He was feared because he'd moved down a path of greatness, gaining a twisted immortality at apparently no price (but alone, slithering in darkness, unable to look at a mirror and see his own face reflected in it).
But Jiraiya knows better, and only now is he able to say this.
They are all alone.
There was a time when they had been young and uncorrupted and the world opened in front of them like a blossoming flower, and they were knights facing their dragons with a smile and a wooden sword.
Then the sword turned out to be too heavy, and it wasn't really wood but metal, and it cut through their own skin, and their dreams weren't as beautiful and alluring as they had seemed to them.
They couldn't reach their dreams, no matter how far they stretched their fingers.

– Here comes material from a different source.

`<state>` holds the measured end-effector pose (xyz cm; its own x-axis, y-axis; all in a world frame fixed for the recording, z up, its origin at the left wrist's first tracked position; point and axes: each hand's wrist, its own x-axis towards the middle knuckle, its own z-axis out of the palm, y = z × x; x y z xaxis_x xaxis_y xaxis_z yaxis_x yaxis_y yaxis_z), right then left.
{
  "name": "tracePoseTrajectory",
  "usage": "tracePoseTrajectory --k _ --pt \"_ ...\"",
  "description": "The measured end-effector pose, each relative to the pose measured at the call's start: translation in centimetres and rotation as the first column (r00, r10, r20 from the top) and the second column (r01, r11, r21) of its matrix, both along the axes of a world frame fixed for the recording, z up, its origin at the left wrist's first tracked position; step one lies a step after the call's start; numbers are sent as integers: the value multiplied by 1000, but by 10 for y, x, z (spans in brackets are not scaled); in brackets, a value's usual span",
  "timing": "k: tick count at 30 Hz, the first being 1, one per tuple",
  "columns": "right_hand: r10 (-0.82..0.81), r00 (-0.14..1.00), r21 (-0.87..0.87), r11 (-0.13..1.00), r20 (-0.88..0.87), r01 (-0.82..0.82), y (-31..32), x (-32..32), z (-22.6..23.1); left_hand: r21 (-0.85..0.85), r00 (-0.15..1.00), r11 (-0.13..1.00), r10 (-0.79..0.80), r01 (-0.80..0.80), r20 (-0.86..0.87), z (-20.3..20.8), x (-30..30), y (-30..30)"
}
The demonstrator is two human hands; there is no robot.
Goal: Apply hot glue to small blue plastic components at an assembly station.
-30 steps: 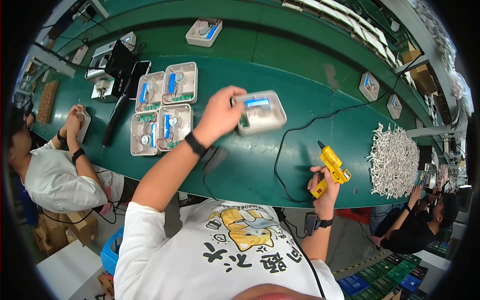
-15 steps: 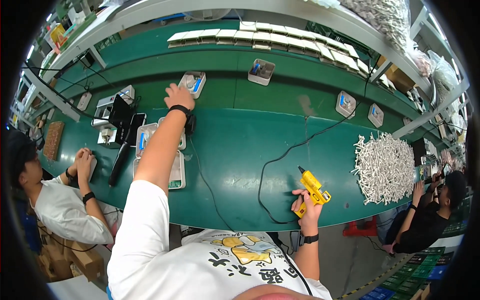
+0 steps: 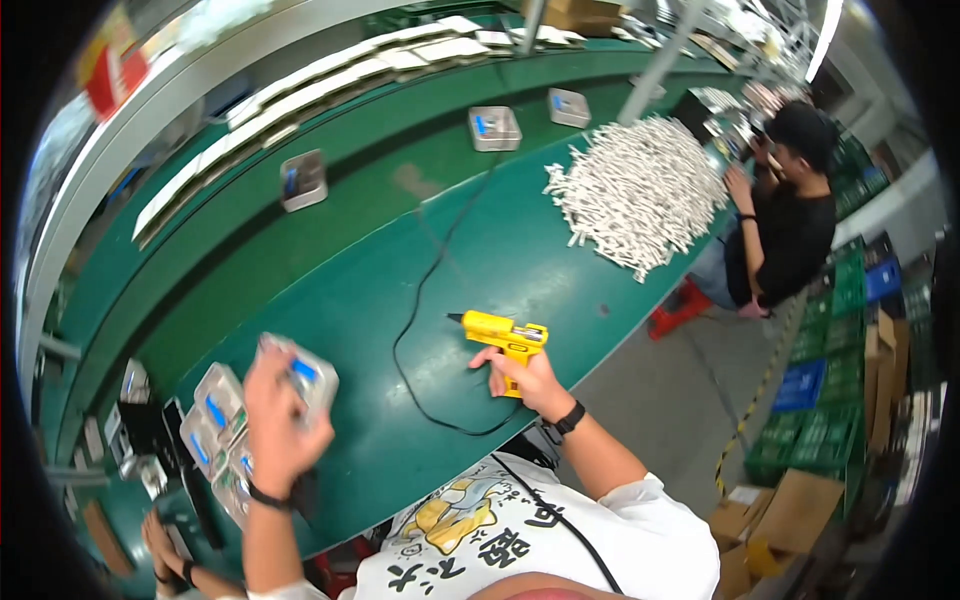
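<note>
My left hand (image 3: 280, 418), smeared a little by motion, grips a small pale open-topped box (image 3: 322, 388) with a blue part inside, raised above the table. Just left of it, several similar pale boxes (image 3: 222, 388) sit close together, with blue parts in them. A yellow hot glue gun (image 3: 512, 337) is in my right hand (image 3: 532, 382), its fingers wrapped round the handle. The gun's dark nozzle points left, and its black cord (image 3: 408, 318) loops across the green table (image 3: 365, 300).
More pale boxes (image 3: 304, 181) stand spaced along the green strip behind the table. A big heap of small white parts (image 3: 645, 190) lies at the right. A person in black (image 3: 795, 215) sits beyond it; another person's hands (image 3: 165, 545) are at lower left.
My left hand has taken a box from the far strip and brought it nearer, beside the grouped boxes. The view has swung to the right. My right hand still holds the glue gun, now more level.
</note>
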<state>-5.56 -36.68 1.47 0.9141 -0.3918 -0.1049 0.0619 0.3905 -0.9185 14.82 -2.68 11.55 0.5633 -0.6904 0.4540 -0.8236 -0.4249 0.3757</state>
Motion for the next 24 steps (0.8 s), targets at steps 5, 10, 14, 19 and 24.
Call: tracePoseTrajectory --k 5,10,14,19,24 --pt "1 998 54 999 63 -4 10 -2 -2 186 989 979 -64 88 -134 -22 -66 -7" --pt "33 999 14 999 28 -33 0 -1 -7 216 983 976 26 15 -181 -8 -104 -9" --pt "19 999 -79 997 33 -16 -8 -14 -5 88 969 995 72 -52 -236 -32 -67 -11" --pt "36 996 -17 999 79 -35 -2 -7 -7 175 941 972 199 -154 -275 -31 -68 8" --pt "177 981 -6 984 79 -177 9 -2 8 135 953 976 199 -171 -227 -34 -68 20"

Reality tasted bitter and echoed like glass crushed under a shoe, with the face of a young promising blond man who died against a fox demon, a little brother with childish innocent dreams, a young man seasoned by war that could have been a lover, an old teacher with warm eyes and a gentle smile.
Lost and gone forever.
In another life, in another world, in another time, maybe they could have had happiness.
Not here. Not now. Not then.
Shadows were too long now. It was too late.
In his mind, Jiraiya is surprised to realise that to him, the three of them is still an 'us'.
They are separate, distant, broken, alone –and yet, he still thinks of them as a team –it almost makes him snort. It's almost amusing, almost.
Does he care? Maybe he's really going senile, who knows.
He's lost himself, once. Living like a shadow, mourning for a death that was just as much his fault as it was his damnation. Drinking to forget, writing useless shit and creating a mask for the world to see, to show that he was still alive and unaffected whilst he was dead and he knew it.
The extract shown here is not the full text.